Exercise details: Start at the line in the entries below that contains "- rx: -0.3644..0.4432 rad", stop at the line that contains "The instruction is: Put", and output exactly the lines in that span, both ends included.

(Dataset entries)
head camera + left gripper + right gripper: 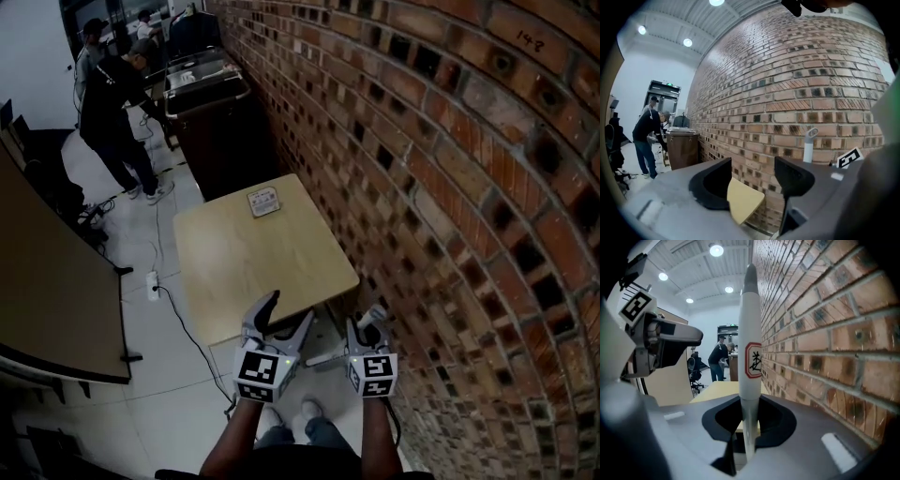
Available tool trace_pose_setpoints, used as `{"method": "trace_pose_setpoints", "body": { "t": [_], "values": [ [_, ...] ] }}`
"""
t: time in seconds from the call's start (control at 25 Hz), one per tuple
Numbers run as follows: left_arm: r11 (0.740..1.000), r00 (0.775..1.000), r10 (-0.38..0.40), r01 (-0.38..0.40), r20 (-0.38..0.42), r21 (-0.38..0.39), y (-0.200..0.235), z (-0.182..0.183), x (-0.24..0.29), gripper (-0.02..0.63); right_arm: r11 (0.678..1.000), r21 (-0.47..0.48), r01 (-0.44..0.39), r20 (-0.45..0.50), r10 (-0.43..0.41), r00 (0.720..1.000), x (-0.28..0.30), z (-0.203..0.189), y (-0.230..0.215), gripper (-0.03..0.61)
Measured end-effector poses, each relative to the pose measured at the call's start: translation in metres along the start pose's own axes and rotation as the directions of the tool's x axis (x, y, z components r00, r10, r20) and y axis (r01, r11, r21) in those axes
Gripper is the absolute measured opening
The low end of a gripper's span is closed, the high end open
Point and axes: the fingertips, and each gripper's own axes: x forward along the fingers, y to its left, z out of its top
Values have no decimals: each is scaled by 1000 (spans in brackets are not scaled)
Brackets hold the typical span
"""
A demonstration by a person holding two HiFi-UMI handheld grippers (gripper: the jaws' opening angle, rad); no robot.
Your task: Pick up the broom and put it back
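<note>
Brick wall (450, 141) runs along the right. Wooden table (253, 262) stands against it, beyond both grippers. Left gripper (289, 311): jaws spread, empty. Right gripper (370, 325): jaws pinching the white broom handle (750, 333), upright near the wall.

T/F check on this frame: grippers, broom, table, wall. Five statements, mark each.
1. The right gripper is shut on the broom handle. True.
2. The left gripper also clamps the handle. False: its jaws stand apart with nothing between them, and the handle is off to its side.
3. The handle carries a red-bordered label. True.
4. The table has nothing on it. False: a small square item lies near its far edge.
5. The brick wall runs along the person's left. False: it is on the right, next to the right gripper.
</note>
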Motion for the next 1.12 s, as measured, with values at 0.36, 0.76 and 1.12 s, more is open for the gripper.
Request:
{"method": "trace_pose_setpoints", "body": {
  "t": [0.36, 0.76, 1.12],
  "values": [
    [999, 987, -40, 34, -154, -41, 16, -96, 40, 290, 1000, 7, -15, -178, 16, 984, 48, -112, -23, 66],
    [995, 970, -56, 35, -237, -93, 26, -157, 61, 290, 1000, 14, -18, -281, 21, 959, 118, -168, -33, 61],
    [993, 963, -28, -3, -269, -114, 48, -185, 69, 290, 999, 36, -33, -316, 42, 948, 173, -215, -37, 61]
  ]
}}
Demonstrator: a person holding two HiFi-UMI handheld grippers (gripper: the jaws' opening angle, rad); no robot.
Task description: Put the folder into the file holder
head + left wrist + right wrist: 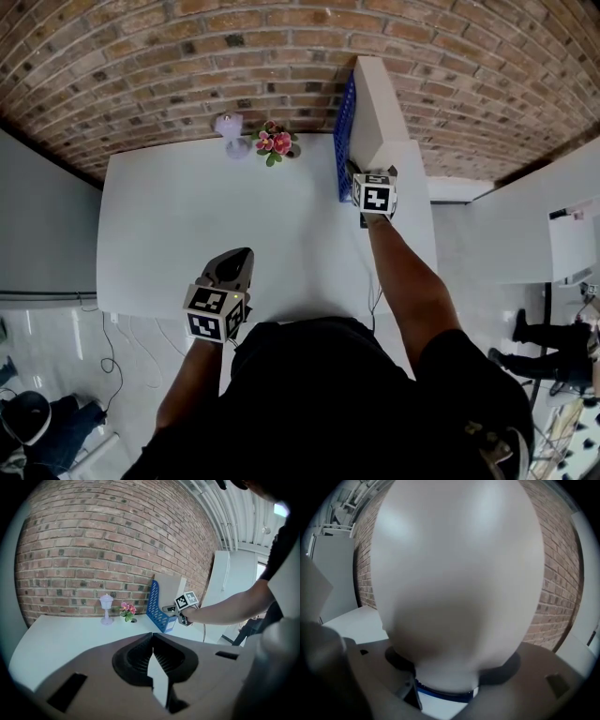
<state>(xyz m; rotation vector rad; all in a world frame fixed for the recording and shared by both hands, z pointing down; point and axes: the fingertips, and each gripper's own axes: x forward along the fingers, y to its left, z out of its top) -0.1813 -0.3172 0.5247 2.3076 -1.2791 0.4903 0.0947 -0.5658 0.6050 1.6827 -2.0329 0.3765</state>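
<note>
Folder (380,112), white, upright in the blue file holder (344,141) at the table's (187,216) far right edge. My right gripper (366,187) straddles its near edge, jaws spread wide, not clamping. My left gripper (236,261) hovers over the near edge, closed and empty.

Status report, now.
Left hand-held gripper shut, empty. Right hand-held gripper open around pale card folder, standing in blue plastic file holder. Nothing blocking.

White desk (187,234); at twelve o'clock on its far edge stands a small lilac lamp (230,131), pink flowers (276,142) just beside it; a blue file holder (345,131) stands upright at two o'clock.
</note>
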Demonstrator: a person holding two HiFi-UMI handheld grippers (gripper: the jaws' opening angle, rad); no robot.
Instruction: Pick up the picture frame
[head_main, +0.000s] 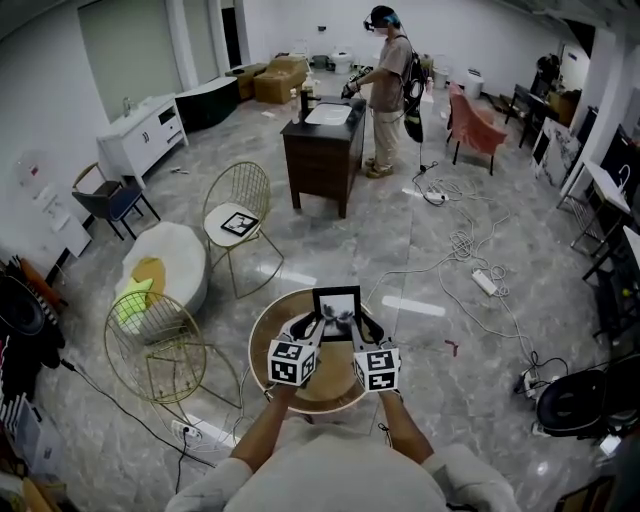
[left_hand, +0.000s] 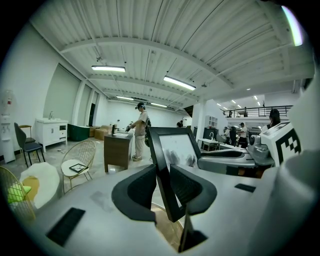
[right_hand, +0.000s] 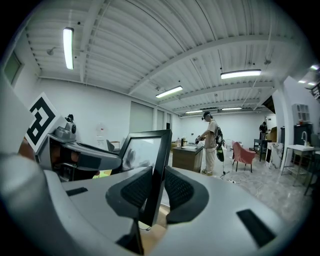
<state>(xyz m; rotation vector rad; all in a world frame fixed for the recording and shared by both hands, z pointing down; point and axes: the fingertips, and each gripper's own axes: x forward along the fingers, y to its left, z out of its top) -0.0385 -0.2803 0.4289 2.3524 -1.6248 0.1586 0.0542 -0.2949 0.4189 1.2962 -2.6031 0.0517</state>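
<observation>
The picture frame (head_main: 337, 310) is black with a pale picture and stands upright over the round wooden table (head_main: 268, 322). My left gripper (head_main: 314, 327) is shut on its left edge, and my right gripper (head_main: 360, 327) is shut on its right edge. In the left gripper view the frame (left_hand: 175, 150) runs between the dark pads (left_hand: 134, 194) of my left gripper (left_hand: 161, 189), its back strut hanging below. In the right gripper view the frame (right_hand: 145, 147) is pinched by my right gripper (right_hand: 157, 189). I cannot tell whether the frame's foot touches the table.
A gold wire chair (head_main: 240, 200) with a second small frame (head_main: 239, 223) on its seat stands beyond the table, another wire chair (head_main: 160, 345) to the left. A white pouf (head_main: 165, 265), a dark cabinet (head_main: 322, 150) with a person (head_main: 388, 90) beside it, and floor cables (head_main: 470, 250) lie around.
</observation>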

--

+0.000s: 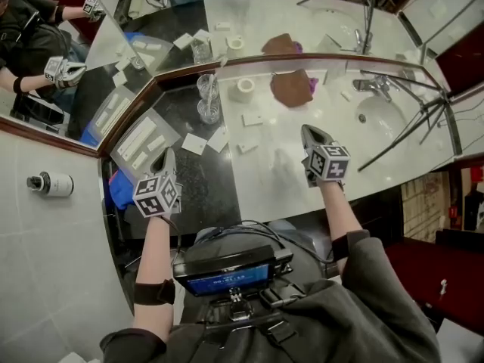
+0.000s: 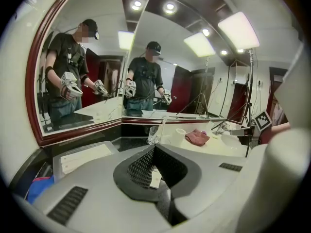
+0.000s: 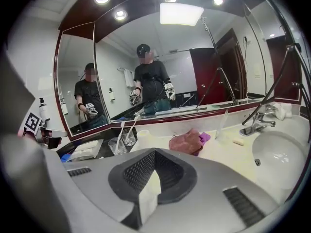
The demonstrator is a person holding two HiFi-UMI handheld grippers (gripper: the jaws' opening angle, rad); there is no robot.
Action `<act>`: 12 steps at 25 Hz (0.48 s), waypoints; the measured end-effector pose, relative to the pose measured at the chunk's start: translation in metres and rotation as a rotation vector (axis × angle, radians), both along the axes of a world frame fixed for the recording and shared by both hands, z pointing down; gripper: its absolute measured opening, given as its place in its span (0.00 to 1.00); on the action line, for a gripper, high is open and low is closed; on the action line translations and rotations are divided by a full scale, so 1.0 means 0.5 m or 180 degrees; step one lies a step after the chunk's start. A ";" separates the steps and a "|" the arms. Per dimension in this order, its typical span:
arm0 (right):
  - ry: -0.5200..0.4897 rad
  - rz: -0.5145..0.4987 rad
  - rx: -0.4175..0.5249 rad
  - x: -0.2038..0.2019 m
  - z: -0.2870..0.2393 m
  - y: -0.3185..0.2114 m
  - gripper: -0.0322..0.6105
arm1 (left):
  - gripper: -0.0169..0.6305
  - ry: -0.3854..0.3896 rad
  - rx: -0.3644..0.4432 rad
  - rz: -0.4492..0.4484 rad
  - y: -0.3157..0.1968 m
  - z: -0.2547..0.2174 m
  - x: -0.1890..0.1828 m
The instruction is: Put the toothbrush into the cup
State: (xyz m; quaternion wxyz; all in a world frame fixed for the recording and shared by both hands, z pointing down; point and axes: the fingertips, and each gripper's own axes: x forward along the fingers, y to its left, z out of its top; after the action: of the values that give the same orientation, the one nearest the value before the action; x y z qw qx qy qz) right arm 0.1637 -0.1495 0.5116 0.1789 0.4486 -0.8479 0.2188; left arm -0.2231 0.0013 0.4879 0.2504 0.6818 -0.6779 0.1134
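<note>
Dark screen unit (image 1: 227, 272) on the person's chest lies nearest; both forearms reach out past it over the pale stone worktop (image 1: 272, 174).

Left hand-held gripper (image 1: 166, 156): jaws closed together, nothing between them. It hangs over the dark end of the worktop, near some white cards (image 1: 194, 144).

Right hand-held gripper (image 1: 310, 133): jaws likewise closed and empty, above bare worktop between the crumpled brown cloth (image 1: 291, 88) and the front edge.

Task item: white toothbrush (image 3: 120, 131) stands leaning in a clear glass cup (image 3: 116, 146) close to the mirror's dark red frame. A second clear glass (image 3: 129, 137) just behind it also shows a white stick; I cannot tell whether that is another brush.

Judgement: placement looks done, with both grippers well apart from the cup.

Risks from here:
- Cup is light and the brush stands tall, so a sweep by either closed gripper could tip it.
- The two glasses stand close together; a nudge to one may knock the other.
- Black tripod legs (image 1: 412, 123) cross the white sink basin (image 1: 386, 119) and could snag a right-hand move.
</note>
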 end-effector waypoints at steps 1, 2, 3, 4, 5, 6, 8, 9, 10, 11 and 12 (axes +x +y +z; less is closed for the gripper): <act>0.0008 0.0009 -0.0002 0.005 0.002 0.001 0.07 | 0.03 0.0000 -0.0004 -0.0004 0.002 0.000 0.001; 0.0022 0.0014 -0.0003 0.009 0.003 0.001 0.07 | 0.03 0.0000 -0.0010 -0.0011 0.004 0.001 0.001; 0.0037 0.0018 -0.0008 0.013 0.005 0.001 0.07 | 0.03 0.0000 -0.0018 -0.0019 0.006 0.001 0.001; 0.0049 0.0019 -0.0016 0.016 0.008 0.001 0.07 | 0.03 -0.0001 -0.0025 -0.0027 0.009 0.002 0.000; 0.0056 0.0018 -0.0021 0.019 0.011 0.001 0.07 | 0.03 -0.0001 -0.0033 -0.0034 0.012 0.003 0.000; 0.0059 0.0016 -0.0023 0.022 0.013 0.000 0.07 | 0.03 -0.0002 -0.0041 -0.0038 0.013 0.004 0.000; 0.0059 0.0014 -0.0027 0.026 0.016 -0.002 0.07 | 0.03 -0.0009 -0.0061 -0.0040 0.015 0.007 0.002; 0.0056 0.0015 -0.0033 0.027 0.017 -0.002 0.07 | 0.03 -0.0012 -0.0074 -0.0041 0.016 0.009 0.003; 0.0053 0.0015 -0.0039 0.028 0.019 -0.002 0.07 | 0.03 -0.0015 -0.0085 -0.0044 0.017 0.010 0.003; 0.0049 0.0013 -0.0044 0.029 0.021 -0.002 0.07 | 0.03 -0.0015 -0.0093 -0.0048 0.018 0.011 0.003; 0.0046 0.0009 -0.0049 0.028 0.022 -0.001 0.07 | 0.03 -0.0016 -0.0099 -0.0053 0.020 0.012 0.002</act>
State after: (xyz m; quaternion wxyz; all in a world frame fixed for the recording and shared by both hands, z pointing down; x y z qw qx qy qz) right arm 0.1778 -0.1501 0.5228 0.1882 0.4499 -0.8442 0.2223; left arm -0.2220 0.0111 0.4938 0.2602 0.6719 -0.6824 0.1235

Result:
  - rx: -0.3644..0.4432 rad
  - rz: -0.4492..0.4484 rad
  - y: -0.3157..0.1968 m
  - z: -0.2547..0.2174 m
  - x: -0.1890..0.1828 m
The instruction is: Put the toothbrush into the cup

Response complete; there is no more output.